**Instructions for the task**. Below are some records; output exactly the lines from the line with "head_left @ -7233" to the line with "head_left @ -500", both ends kept, and nothing more.

**Data entries**.
★ ★ ★ ★ ★

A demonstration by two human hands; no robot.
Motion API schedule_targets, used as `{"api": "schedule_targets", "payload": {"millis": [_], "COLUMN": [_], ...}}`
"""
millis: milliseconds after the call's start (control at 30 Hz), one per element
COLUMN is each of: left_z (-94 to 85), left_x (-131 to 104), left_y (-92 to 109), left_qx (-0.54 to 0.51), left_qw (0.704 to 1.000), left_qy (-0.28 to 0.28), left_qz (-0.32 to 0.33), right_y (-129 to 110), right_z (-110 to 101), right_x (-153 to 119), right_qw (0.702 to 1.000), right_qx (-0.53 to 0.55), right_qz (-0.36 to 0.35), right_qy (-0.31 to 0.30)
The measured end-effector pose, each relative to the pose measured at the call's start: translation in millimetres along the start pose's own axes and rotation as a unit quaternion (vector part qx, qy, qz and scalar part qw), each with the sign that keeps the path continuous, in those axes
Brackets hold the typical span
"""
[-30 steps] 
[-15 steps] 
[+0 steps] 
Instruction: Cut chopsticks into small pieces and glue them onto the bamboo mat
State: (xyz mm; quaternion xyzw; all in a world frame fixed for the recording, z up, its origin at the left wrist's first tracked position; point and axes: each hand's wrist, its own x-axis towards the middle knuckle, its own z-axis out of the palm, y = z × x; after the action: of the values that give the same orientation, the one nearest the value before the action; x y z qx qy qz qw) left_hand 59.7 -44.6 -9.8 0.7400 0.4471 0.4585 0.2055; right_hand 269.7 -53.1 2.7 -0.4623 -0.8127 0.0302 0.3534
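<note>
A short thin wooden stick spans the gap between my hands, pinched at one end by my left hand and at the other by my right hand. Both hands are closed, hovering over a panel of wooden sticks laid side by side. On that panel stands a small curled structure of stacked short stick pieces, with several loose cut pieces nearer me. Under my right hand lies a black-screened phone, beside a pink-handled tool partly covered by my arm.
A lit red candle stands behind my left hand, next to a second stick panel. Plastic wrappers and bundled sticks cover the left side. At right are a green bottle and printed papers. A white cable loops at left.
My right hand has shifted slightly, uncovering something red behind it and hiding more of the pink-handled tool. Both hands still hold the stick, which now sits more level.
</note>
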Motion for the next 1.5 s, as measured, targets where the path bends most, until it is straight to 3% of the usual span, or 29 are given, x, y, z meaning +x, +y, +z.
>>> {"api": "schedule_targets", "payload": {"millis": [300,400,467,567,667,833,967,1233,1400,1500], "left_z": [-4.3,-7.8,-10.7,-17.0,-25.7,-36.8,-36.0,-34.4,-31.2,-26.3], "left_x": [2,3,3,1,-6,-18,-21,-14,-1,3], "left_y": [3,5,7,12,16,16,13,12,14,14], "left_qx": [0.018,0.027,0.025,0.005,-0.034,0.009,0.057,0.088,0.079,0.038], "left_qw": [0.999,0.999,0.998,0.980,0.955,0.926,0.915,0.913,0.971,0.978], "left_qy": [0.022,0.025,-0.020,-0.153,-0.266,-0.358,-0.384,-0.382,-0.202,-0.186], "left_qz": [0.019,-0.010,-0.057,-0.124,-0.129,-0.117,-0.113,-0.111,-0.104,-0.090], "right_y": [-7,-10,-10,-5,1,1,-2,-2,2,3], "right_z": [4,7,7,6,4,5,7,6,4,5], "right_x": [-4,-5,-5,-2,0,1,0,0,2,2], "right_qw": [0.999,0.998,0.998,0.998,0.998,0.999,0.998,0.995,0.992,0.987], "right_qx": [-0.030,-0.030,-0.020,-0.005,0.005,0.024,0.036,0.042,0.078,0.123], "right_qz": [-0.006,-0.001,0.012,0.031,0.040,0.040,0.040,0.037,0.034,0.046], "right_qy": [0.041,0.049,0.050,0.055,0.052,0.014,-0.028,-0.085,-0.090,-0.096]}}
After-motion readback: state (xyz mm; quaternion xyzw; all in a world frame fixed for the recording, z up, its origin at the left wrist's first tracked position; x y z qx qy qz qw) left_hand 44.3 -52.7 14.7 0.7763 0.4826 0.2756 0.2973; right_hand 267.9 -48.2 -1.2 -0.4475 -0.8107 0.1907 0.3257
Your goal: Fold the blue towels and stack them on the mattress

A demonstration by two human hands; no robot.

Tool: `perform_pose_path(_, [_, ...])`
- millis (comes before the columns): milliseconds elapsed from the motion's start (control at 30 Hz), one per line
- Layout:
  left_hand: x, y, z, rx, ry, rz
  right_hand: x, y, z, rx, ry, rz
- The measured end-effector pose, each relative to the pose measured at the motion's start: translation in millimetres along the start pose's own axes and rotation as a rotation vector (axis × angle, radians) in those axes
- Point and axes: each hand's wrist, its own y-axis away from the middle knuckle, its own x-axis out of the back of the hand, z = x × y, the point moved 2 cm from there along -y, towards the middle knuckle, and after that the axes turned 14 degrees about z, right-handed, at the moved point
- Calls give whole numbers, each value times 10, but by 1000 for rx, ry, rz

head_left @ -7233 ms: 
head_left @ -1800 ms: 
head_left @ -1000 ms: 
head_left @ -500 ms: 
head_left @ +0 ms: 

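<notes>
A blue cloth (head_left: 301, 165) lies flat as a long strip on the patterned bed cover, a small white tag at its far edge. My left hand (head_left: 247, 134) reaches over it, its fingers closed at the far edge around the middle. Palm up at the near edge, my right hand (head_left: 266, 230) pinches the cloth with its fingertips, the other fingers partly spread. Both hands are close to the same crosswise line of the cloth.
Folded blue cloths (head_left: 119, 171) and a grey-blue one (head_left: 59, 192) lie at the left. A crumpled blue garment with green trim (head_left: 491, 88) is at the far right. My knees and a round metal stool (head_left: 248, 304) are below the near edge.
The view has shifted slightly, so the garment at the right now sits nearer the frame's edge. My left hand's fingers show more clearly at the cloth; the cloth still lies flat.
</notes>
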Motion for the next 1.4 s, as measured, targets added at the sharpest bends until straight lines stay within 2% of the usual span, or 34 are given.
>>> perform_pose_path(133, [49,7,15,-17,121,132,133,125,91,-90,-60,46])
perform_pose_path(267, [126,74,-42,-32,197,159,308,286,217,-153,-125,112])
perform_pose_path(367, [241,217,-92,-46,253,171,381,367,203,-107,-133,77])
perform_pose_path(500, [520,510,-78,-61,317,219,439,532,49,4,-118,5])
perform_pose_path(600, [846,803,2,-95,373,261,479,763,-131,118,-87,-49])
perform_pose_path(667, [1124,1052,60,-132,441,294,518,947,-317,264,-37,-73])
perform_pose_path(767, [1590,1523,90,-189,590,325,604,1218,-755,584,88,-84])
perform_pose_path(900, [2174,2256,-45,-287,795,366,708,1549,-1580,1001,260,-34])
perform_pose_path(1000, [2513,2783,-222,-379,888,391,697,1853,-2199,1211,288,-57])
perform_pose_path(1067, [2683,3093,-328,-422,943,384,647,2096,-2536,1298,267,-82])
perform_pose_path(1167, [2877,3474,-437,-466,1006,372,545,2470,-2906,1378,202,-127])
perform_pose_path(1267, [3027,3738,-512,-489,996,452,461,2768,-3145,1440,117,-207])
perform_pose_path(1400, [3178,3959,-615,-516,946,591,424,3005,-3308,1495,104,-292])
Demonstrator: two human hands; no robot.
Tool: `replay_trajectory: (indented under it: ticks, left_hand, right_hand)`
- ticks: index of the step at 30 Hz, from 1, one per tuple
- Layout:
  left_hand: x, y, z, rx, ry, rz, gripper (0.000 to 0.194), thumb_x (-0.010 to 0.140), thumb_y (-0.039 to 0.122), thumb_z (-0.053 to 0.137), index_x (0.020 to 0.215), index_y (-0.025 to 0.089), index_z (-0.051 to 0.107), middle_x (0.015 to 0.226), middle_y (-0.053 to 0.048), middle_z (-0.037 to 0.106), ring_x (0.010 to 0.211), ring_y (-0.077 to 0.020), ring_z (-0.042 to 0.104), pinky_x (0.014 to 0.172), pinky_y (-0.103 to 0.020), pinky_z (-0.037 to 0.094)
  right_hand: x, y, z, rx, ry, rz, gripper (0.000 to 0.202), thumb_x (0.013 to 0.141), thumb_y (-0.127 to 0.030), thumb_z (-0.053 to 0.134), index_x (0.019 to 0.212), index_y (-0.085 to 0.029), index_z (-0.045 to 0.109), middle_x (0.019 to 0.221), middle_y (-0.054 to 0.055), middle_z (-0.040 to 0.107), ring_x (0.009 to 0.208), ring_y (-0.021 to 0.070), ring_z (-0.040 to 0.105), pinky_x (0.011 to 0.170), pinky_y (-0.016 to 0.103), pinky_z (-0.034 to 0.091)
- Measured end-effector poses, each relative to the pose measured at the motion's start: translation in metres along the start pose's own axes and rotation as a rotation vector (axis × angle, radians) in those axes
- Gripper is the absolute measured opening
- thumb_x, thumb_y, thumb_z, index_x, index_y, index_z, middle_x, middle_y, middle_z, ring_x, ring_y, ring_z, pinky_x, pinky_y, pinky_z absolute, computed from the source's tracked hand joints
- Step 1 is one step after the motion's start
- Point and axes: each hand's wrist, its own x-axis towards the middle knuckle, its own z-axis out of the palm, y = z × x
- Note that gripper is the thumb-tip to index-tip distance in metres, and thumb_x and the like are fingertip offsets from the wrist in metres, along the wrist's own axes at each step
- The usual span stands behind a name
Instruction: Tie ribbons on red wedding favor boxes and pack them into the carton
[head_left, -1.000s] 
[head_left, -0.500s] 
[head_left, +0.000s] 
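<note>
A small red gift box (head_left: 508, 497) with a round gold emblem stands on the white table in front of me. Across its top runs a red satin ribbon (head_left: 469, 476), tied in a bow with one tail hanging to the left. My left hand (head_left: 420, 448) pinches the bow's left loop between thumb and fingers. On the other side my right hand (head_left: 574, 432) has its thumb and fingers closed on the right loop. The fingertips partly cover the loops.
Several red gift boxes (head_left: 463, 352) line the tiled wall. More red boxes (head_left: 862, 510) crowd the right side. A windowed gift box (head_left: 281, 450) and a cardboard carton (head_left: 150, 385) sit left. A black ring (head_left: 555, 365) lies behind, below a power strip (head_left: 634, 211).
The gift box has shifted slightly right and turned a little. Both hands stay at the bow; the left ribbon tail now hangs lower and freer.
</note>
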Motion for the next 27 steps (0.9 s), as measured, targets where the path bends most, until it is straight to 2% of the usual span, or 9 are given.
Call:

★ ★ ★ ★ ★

**Exercise solution**.
head_left @ -7233 ms: 
head_left @ -1800 ms: 
head_left @ -1000 ms: 
head_left @ -500 ms: 

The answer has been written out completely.